When I cut 140 pages of my most recent manuscript, I had a crisis that led to a startling revelation. I’d been revising for awhile and knew the problem with the manuscript was a really boring subplot. At first, unwilling to do the necessary radical surgery, I tried to fix it. Much cutting and pasting later, I realized I was mostly deleting those subplot scenes while layering in a new point of view character.
Excited about the new character and what she brought to the story, I decided to chuck the rest of the draft. It had been helpful to write, but trying to fix it was becoming tedious. I gathered up my courage and cut. I didn’t trash those pages, I just put them in their own document. I knew I couldn’t use them, but saving them felt less radical than sending them to hell where they belonged.
The next day I had a crisis of the writing soul. I wondered if maybe the whole book had been a mistake. If it was simply one of those manuscripts that didn’t quite come together and should thus be abandoned. The idea of abandoning a story I’d grown quite attached to made me miserable. I was scared. Unsure. Defeated? Not quite. I couldn’t give up. I had to try a little longer.

I had a deadline. It was a firm deadline if I wanted a book out in 2016, and I did. That I wanted it so much was a revelation. Writing has always been a vital part of my life, but why, now, did it feel so much bigger? Why did my life, in the day-to-day sense, seem like a huge blank without writing and publishing? That writing has taken on such importance is a scary thing to admit, but there it is. Writing and I had a nice friendship for a really long time. Now writing wants my soul. Without realizing, I already handed it over.
I love my family and friends. But my current situation is this: my family are, for the most part, unavailable in real time. My kids live across the country and my husband works every day, even weekends. I see him maybe two or three hours a day. I see my kids maybe two or three times a year. Maybe once or twice a week, I have lunch with friends. I volunteer a bit. I cook dinner and do the homemaker thing. Lunch and shopping and cooking and cleaning and being a Good Wife take maybe half my time. The other half, now that I don’t teach, is invested in writing.

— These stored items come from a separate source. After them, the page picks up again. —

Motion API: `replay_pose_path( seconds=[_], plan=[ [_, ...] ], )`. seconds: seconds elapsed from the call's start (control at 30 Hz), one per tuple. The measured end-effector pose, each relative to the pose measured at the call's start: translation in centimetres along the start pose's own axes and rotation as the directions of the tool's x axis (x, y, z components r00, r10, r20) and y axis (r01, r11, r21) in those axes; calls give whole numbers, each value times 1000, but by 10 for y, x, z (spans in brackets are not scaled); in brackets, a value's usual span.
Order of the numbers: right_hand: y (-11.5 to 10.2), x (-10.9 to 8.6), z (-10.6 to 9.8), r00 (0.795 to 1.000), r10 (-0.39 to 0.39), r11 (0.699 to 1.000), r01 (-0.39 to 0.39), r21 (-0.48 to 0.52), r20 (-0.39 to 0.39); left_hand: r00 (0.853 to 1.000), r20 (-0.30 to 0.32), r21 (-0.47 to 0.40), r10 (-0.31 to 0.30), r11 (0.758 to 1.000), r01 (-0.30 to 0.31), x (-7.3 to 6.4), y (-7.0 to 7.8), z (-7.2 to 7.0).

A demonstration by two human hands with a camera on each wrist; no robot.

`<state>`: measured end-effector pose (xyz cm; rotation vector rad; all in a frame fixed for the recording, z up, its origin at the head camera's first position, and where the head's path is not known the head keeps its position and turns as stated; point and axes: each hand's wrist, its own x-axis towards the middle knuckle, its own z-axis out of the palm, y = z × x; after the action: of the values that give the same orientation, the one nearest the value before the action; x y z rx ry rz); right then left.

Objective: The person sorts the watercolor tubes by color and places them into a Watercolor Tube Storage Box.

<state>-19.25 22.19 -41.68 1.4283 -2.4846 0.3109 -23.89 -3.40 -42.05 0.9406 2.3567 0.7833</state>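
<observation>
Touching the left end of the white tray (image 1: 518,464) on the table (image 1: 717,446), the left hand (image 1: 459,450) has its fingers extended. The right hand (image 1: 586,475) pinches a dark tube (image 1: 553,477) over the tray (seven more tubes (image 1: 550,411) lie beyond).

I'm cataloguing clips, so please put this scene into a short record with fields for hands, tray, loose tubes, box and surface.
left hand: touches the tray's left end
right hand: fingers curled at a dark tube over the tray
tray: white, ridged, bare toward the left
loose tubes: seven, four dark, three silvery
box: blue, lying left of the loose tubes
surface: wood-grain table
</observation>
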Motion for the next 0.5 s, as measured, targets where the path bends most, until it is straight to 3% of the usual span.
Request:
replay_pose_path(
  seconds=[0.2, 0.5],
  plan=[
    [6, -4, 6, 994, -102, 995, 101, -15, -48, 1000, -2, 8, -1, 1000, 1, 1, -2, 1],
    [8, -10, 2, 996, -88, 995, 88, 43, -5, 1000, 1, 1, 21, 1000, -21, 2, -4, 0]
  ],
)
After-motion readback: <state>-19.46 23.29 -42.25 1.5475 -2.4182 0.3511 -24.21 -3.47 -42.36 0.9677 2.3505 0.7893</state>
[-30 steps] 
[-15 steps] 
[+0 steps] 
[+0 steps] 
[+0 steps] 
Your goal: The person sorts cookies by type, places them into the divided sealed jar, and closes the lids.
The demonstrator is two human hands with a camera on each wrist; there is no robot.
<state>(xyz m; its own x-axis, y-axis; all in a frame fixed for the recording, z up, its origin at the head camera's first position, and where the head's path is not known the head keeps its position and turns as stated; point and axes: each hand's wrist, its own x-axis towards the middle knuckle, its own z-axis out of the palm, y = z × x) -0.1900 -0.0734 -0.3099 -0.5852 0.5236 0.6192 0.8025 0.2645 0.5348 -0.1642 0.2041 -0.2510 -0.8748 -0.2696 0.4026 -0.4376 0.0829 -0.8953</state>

Once I realized and accepted that writing is the joy that takes the biggest chunk of my time, I felt a bigger responsibility toward it. Like, I can not let it down. I cannot let the opportunity to publish this book this year pass. Even if it doesn’t happen, I need to know I did my part to make it so.
The crisis was not about giving up, but more wondering if I had it in me to pull off this particular book this particular time. And the only way to know was to try. So I did. I took it bird by bird and rewrote that long section of the book. I finished a few days ago. Yesterday I read the completed manuscript. It was good. I will meet my deadline. Crisis averted.

PS After four months of intense work, I’m due for a break. Happy to say my husband agrees and we’re leaving snowy Michigan for a nice, long vacation in sunny Florida. I’ll even being seeing my son, who will be there for work! Will post a new entry (maybe I’ll hear from my editor) when I return.